Building a Voice Recognition System with PyTorch by Taking Advantage of Computer Vision Techniques

Contrastive learning for supervised and self-supervised tasks

Encora

Published in

Encora Technology Practices

12 min readJun 25, 2020

Introduction

Biometric-based authentication methods tend to increase in importance in times of social distancing, remote working, and collaboration, as they can deliver higher security and customer experience at the same time. One of its techniques is Voice Recognition, that is, identifying whether a given voice input is from someone previously registered or not. Voice authentication presents one of the best user experiences among all authentication methods, so advances in that area could help improve applications’ security without impairing experience in many industries.

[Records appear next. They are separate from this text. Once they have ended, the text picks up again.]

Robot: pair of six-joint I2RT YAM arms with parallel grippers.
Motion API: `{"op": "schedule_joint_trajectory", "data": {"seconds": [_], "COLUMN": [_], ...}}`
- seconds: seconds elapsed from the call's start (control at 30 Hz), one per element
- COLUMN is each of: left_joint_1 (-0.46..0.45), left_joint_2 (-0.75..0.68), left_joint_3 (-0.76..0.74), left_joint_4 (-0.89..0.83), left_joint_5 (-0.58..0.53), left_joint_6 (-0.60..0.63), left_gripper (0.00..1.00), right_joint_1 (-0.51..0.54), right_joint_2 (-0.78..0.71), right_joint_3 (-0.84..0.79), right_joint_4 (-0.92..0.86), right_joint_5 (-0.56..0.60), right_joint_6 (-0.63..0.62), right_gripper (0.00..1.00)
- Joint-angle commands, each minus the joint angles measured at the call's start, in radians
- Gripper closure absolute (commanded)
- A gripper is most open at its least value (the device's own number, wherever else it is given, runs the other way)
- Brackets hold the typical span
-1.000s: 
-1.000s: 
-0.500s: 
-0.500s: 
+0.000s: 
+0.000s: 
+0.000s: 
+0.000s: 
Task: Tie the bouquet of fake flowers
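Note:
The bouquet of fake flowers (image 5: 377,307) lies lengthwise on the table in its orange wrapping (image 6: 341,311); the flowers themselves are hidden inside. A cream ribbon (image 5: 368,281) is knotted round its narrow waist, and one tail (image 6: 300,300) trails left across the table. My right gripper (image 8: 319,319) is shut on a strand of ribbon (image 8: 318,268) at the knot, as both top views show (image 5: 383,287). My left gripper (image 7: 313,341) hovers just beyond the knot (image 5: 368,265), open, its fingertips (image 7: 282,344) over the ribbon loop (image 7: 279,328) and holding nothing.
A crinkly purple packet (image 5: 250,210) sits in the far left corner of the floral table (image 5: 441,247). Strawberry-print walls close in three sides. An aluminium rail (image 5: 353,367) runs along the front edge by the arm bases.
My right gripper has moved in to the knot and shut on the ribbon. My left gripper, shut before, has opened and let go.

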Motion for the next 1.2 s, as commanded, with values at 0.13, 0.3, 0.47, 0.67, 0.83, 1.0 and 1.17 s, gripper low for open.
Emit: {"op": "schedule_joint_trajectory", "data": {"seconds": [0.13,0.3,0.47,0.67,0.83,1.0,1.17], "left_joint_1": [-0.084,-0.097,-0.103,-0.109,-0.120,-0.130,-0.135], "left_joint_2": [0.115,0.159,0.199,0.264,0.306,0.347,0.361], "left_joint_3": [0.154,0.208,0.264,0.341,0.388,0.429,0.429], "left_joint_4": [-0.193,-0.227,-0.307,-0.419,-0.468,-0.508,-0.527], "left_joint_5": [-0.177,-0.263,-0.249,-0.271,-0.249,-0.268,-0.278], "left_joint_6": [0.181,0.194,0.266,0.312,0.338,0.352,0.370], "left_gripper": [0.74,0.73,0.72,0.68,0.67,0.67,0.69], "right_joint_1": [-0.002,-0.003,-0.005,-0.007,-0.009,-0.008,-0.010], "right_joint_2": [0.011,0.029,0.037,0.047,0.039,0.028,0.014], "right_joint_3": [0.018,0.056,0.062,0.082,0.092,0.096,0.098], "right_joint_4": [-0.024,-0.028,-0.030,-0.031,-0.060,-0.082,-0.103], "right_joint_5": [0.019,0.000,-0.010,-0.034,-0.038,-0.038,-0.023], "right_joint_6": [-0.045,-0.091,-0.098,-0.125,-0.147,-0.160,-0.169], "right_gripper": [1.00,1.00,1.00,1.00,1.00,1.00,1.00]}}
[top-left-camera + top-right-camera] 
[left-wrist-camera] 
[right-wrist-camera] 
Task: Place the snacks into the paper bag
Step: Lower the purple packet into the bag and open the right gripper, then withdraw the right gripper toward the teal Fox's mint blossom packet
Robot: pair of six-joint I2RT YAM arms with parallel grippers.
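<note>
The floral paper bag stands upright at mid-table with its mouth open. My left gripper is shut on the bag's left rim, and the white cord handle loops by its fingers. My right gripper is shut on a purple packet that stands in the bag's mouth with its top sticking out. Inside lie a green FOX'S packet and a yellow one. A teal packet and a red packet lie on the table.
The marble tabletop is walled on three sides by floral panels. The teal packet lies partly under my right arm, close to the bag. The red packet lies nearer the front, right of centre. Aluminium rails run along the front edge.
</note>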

In this piece we describe how we built a reasonably performing Voice Recognition System with PyTorch, using deep learning Computer Vision techniques. With results as good as 90.2% accuracy using different training and testing samples, with only 25% of the original dataset size, we demonstrate how it is currently possible for different AI domains to leverage knowledge from each other to improve their techniques and outcomes.

Background

Like Computer Vision (CV) and Natural Language Processing (NLP), audio-based applications are one of the most impacted areas by the recent advances in deep learning.

Problems like voice and speech recognition remained extremely challenging for decades. Not that it is not difficult now, but classic solutions for these problems usually required a lot of hand-crafted feature designing and expert domain knowledge.

But perhaps most important, deep learning also sparked a huge increase in collaboration among professionals in different areas. Before the learning by data paradigm really kicked in, NLP, Computer Vision, and signal processing researchers did not have much to collaborate with one another — it was very domain-specific. Nowadays, signal processing researchers can take advantage of advances made in CV and NLP. This exchange of information can be as easy as reading a paper and applying the ideas to a different field.

Today, with a good understanding of machine learning, clean and well-behaved datasets, and deep learning libraries, it is relatively straightforward to build a simple proof-of-concept (POC).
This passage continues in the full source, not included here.